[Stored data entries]
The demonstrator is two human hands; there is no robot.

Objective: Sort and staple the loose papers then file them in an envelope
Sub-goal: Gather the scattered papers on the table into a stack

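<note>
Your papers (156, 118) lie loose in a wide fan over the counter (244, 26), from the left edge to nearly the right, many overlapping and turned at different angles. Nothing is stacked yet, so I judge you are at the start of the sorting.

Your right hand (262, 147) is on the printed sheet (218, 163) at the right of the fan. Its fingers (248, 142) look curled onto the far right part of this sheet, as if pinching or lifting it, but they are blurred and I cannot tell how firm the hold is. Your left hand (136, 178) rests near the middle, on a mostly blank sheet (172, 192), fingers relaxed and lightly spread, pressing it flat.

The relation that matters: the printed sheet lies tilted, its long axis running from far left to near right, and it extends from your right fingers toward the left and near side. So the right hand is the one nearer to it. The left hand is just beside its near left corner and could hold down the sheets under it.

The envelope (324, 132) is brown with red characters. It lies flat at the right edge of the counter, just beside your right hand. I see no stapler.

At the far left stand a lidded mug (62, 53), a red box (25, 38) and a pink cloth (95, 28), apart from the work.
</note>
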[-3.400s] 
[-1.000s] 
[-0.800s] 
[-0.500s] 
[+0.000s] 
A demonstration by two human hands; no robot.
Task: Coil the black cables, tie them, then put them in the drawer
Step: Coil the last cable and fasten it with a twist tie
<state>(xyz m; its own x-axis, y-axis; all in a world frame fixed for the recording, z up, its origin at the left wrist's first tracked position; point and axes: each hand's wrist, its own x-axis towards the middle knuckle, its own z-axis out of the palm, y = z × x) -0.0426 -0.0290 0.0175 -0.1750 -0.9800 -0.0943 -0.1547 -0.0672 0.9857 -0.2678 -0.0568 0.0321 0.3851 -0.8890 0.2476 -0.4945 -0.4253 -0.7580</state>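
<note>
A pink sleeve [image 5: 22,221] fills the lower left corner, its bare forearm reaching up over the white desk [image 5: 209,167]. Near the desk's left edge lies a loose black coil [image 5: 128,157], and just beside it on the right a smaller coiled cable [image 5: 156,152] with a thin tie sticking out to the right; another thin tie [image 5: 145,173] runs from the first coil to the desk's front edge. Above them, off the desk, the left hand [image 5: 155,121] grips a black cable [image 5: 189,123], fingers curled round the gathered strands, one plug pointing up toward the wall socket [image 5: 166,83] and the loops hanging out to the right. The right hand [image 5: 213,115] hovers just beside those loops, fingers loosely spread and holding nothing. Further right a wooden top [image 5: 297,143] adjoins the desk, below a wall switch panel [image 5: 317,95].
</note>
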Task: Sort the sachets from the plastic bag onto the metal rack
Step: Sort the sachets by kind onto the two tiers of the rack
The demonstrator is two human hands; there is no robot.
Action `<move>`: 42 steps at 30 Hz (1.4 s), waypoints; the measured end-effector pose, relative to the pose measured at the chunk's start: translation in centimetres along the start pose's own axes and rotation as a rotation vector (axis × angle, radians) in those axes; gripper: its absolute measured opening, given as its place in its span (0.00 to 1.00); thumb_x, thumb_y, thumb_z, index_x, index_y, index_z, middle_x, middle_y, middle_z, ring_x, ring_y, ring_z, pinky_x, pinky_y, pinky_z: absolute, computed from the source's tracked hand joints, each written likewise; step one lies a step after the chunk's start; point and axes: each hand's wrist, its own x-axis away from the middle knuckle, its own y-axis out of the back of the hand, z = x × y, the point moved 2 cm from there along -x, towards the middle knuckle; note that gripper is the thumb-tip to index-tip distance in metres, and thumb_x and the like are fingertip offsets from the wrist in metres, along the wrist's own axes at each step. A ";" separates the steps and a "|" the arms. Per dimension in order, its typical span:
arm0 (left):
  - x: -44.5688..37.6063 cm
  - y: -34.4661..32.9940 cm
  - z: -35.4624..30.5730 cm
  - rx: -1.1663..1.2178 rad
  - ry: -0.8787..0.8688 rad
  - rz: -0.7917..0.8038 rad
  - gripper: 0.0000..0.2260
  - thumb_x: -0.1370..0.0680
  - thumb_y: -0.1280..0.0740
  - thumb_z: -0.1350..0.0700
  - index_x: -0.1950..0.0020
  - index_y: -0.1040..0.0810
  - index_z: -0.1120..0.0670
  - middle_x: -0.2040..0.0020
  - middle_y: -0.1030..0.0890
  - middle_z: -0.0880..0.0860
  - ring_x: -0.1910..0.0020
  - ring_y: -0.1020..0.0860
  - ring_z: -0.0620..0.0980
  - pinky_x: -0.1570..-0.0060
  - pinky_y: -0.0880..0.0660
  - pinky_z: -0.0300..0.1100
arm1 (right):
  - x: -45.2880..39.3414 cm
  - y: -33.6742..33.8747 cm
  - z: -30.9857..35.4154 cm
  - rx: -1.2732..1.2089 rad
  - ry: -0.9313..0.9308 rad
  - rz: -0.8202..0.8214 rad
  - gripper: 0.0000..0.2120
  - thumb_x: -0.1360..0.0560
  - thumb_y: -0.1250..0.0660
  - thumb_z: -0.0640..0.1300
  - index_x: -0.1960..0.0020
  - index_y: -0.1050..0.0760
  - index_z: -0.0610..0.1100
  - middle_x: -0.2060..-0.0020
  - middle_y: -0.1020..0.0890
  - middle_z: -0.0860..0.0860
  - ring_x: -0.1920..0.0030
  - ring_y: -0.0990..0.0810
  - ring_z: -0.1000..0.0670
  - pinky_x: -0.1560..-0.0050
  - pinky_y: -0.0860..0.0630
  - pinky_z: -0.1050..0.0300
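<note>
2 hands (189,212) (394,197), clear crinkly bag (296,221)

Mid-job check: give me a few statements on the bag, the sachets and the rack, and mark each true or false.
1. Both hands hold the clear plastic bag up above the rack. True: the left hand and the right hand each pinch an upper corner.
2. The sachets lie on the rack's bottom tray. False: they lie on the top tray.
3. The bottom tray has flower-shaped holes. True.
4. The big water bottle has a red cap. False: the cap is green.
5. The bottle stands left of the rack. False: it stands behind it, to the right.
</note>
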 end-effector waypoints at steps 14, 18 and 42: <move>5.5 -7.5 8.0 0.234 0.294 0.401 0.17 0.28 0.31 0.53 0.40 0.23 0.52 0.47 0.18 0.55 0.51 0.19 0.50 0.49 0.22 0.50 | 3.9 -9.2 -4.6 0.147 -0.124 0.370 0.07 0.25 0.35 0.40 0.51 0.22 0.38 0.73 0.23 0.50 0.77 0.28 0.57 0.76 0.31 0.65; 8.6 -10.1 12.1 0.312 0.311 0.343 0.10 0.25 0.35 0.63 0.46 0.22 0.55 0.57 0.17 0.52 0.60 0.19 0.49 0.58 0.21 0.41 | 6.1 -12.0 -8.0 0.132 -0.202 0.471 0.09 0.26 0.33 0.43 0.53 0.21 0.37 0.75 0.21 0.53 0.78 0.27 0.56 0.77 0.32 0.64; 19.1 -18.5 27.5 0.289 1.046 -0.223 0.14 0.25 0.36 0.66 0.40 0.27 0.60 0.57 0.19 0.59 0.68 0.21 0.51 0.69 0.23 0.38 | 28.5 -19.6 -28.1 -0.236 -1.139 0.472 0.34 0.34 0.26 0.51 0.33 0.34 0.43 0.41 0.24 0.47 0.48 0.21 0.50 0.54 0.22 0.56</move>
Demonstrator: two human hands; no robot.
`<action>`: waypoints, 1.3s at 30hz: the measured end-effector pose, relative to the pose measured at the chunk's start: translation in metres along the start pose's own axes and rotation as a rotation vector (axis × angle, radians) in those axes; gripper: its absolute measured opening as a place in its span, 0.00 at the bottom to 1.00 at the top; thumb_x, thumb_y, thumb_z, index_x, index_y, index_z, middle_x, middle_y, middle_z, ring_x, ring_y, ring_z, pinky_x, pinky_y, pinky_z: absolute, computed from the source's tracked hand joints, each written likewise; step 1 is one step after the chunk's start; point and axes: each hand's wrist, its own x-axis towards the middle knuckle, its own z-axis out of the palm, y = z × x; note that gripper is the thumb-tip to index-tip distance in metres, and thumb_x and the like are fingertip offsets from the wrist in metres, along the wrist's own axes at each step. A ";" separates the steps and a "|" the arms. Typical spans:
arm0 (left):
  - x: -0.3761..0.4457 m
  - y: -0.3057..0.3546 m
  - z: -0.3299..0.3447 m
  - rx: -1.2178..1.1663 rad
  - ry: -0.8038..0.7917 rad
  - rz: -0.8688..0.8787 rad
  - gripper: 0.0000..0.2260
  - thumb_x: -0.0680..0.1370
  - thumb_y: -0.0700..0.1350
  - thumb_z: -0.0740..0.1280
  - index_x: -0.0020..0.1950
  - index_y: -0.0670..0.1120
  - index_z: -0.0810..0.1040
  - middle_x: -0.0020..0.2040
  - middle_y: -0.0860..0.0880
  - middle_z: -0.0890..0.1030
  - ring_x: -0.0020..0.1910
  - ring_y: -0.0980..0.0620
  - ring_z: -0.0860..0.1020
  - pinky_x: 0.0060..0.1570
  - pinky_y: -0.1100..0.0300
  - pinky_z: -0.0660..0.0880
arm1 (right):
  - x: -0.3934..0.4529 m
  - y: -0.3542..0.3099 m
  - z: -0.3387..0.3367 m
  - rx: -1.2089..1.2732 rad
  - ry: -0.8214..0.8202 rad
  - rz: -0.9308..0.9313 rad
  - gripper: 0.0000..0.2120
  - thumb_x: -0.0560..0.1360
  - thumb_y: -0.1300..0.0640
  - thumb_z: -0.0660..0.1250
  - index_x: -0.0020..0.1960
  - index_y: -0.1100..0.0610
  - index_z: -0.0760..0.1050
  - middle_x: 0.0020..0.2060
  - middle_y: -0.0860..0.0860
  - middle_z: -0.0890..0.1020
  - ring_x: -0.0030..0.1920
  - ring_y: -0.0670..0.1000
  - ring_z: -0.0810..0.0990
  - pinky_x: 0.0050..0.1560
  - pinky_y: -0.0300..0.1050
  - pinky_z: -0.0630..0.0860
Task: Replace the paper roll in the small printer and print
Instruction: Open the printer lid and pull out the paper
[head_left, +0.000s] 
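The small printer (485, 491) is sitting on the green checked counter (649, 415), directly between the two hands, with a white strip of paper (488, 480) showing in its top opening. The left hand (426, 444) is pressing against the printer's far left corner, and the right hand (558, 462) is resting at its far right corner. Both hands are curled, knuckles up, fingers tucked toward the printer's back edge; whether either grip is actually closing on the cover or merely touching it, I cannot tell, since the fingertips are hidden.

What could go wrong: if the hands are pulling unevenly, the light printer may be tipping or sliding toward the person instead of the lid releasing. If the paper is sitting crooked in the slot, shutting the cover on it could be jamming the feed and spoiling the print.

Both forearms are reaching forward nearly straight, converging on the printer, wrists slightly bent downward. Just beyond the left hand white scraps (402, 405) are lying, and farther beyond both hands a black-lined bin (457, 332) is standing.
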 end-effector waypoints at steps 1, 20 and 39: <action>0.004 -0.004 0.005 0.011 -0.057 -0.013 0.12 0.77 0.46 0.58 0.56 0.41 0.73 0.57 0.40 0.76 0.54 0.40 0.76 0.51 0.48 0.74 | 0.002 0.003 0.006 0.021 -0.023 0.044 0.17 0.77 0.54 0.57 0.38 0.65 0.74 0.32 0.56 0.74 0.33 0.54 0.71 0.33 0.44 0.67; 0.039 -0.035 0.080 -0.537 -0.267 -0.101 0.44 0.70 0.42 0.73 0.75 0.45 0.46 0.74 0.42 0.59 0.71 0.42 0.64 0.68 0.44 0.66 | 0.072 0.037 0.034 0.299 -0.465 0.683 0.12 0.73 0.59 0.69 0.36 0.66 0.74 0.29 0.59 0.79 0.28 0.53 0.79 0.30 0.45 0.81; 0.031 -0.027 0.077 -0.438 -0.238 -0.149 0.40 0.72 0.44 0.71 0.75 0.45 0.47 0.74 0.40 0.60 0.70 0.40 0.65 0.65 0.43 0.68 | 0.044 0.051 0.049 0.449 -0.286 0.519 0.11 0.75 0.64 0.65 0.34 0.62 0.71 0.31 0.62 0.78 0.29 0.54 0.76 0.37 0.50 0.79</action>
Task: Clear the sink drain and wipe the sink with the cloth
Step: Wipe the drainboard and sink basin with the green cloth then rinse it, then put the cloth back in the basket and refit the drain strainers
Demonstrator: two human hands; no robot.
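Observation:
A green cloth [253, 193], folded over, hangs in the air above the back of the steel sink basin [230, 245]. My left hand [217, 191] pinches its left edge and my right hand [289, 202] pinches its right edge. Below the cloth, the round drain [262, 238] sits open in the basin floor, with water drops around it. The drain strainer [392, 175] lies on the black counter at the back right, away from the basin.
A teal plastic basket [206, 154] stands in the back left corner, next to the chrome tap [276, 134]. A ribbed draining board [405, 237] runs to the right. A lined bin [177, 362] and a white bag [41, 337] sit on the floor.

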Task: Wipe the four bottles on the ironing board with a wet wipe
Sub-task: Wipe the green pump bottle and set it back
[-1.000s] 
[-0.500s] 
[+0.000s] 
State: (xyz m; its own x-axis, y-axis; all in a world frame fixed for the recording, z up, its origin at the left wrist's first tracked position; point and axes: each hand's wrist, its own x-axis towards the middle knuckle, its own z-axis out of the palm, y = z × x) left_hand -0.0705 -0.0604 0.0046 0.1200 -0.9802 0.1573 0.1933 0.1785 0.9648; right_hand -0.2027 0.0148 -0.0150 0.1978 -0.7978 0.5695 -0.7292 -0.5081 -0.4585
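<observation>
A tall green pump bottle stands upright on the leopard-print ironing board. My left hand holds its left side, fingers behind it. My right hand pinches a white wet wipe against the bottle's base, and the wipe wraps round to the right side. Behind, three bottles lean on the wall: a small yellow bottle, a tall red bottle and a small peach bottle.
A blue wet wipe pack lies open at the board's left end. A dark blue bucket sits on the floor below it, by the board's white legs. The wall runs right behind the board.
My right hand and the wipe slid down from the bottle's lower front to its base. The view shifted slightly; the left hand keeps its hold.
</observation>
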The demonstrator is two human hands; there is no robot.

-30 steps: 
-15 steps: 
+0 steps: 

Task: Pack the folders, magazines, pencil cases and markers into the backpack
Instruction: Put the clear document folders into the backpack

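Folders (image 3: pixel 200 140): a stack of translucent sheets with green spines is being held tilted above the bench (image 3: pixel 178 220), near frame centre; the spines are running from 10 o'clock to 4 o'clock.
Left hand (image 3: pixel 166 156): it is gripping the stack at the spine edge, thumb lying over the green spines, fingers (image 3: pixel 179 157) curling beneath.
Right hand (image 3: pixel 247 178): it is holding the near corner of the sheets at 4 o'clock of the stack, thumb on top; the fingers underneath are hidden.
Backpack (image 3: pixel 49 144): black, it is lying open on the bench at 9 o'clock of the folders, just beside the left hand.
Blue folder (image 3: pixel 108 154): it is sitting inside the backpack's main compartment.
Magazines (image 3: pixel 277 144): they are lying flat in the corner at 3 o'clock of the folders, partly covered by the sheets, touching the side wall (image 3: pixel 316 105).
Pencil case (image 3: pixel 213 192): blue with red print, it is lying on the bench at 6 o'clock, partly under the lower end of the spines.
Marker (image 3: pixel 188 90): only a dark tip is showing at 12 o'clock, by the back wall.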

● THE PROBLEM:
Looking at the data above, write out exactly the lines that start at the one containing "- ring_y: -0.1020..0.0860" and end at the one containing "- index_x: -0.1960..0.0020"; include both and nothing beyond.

● SOLVED EXERCISE:
  - ring_y: -0.1020..0.0860
  - ring_z: -0.0620..0.0980
  - pinky_x: -0.1570..-0.0060
  - pinky_y: -0.0880..0.0660
  - pinky_z: -0.0300..0.1100
arm1 (right):
  - x: -45.2880..39.3414 cm
  - y: -33.6742..33.8747 cm
  - z: -30.9857..35.4154 cm
  - rx: -1.2732..1.2089 rad
  - ry: -0.9313..0.9308 rad
  - rz: -0.8202..0.8214 rad
  - gripper: 0.0000..0.2120
  - thumb_x: -0.1360..0.0560
  - thumb_y: -0.1250..0.0660
  - thumb_z: -0.0640..0.1300
  - index_x: -0.1960..0.0020

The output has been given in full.